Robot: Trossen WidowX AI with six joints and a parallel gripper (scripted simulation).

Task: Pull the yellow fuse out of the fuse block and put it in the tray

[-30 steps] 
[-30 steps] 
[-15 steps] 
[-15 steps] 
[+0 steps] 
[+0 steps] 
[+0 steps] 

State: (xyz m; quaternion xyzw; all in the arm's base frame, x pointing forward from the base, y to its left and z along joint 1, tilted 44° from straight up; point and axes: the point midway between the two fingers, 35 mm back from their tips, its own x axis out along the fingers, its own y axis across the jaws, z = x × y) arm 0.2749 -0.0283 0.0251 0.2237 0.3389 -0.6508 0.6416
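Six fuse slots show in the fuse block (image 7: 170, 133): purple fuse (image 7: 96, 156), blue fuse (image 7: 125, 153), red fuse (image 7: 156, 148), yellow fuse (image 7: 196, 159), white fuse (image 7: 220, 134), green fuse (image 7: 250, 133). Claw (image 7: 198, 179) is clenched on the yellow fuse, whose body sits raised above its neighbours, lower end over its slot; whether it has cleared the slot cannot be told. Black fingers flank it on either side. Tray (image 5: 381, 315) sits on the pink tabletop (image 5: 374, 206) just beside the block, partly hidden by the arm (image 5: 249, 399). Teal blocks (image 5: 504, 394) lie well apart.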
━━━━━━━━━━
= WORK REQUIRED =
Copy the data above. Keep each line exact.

= ANSWER TO THIS PROBLEM =
Robot: Trossen WidowX AI with six joints and a parallel gripper (scripted simulation).

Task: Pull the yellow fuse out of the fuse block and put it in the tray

[-30 steps] 
[-30 steps] 
[-15 steps] 
[-15 steps] 
[+0 steps] 
[+0 steps] 
[+0 steps] 

State: (xyz m; quaternion xyzw; all in the arm's base frame, x pointing forward from the base, y to its left and z along joint 1, tilted 44° from straight up; point and axes: the point midway between the two fingers, 35 mm back from their tips, its own x axis out along the fingers, its own y axis across the jaws, z = x × y) arm 0.2749 -0.0283 0.0251 0.2237 0.3389 -0.6508 0.6416
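Six fuse slots show in the fuse block (image 7: 170, 133): purple fuse (image 7: 96, 156), blue fuse (image 7: 125, 153), red fuse (image 7: 156, 148), yellow fuse (image 7: 196, 159), white fuse (image 7: 220, 134), green fuse (image 7: 250, 133). Claw (image 7: 198, 179) is clenched on the yellow fuse, whose body sits raised above its neighbours, lower end over its slot; whether it has cleared the slot cannot be told. Black fingers flank it on either side. Tray (image 5: 381, 315) sits on the pink tabletop (image 5: 374, 206) just beside the block, partly hidden by the arm (image 5: 249, 399). Teal blocks (image 5: 504, 394) lie well apart.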

No additional output is required for this exercise.